PROMPT: Repeat the data exactly, please; no pictures belong in the copy.
>>
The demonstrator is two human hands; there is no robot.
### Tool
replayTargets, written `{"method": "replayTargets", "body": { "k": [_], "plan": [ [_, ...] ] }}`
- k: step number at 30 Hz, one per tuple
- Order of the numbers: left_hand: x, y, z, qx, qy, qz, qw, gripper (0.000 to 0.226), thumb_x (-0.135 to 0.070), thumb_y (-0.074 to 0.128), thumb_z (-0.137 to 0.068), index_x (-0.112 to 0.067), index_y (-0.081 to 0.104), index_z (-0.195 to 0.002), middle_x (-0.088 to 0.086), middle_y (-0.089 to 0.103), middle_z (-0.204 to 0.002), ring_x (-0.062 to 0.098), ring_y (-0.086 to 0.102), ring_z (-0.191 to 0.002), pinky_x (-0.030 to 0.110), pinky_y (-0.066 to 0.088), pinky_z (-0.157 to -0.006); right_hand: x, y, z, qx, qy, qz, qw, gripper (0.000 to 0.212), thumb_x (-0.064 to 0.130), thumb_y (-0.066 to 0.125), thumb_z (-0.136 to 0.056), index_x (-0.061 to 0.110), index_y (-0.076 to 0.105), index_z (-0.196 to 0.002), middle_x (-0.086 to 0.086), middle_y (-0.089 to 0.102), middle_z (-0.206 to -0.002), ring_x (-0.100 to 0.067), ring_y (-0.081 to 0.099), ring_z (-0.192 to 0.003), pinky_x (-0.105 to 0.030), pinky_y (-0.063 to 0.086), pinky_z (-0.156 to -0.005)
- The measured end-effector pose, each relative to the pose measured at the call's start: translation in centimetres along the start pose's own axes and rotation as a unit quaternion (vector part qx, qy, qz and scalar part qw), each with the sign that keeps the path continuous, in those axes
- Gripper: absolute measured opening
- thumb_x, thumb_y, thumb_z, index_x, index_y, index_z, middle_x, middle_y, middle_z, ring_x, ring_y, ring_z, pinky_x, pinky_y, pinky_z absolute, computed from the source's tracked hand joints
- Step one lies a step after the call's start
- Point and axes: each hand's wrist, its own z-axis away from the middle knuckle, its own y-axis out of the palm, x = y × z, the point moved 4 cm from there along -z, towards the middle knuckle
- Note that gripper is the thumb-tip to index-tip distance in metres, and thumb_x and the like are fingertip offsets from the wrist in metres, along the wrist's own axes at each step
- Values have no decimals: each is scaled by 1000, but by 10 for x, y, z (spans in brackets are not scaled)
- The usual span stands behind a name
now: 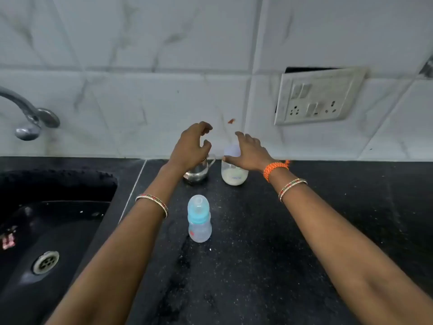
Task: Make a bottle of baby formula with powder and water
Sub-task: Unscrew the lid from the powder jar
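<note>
left hand [191,146]: loosely curled, holding nothing | right hand [249,151]: spread above powder jar [234,174], empty

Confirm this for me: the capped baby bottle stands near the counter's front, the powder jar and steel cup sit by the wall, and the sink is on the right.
One error: the head view shows the sink on the left. The baby bottle, powder jar and steel cup are as stated.

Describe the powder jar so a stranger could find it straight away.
Start at the black counter right of the sink and follow it back to the tiled wall. Two containers stand there under the reaching hands: a steel cup and, to its right, the powder jar. The jar is clear plastic with white powder at the bottom, unlike the shiny metal cup.
</note>
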Motion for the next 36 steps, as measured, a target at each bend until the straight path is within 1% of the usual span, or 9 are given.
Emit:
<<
TASK RESULT:
The demonstrator is two human hands; there is no robot.
### Tool
replayTargets, written `{"method": "replayTargets", "body": { "k": [_], "plan": [ [_, ...] ] }}`
- k: step number at 30 Hz, one per tuple
- Order of the numbers: left_hand: x, y, z, qx, qy, qz, qw, gripper (0.000 to 0.226), thumb_x (-0.135 to 0.070), thumb_y (-0.074 to 0.128), thumb_z (-0.137 to 0.068), index_x (-0.112 to 0.067), index_y (-0.081 to 0.104), index_z (-0.195 to 0.002), middle_x (-0.088 to 0.086), middle_y (-0.089 to 0.103), middle_z (-0.204 to 0.002), ring_x (-0.062 to 0.098), ring_y (-0.086 to 0.102), ring_z (-0.191 to 0.002), pinky_x (-0.030 to 0.110), pinky_y (-0.066 to 0.088), pinky_z (-0.157 to -0.006); right_hand: x, y, z, qx, qy, qz, qw, gripper (0.000 to 0.212), thumb_x (-0.064 to 0.130), thumb_y (-0.066 to 0.125), thumb_z (-0.136 to 0.056), index_x (-0.061 to 0.110), index_y (-0.076 to 0.105), index_z (-0.196 to 0.002), middle_x (-0.086 to 0.086), middle_y (-0.089 to 0.102), middle_z (-0.206 to -0.002), ring_x (-0.100 to 0.067), ring_y (-0.081 to 0.099), ring_z (-0.192 to 0.003), pinky_x (-0.105 to 0.030), pinky_y (-0.063 to 0.086), pinky_z (-0.156 to -0.005)
- The measured end-effector pose, each relative to the pose measured at the call's start: translation in centimetres along the start pose's own axes and rotation as a unit quaternion (vector part qx, qy, qz and scalar part qw), each with the sign that keeps the path continuous, in those axes
- Gripper: absolute measured opening
- thumb_x, thumb_y, thumb_z, index_x, index_y, index_z, middle_x, middle_y, middle_z, ring_x, ring_y, ring_z, pinky_x, pinky_y, pinky_z absolute, computed from the source's tracked hand joints
- Step one lies a step after the call's start
- Point and axes: each hand's wrist, its own z-axis away from the middle knuckle, its own y-axis out of the palm, x = y × z, the point moved 4 cm from there along -z, towards the middle knuckle
- Note that gripper is the thumb-tip to index-tip distance in metres, and thumb_x and the like are fingertip offsets from the wrist in metres, along the wrist's own axes at each step
- Values have no decimals: each is scaled by 1000, but by 10 for x, y, z (spans in brackets are not scaled)
- The usual span stands behind a name
now: 
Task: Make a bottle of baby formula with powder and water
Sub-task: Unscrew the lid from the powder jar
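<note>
left hand [191,146]: loosely curled, holding nothing | right hand [249,151]: spread above powder jar [234,174], empty

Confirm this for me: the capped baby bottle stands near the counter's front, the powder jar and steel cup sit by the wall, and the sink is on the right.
One error: the head view shows the sink on the left. The baby bottle, powder jar and steel cup are as stated.

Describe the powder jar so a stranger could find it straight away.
Start at the black counter right of the sink and follow it back to the tiled wall. Two containers stand there under the reaching hands: a steel cup and, to its right, the powder jar. The jar is clear plastic with white powder at the bottom, unlike the shiny metal cup.
</note>
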Motion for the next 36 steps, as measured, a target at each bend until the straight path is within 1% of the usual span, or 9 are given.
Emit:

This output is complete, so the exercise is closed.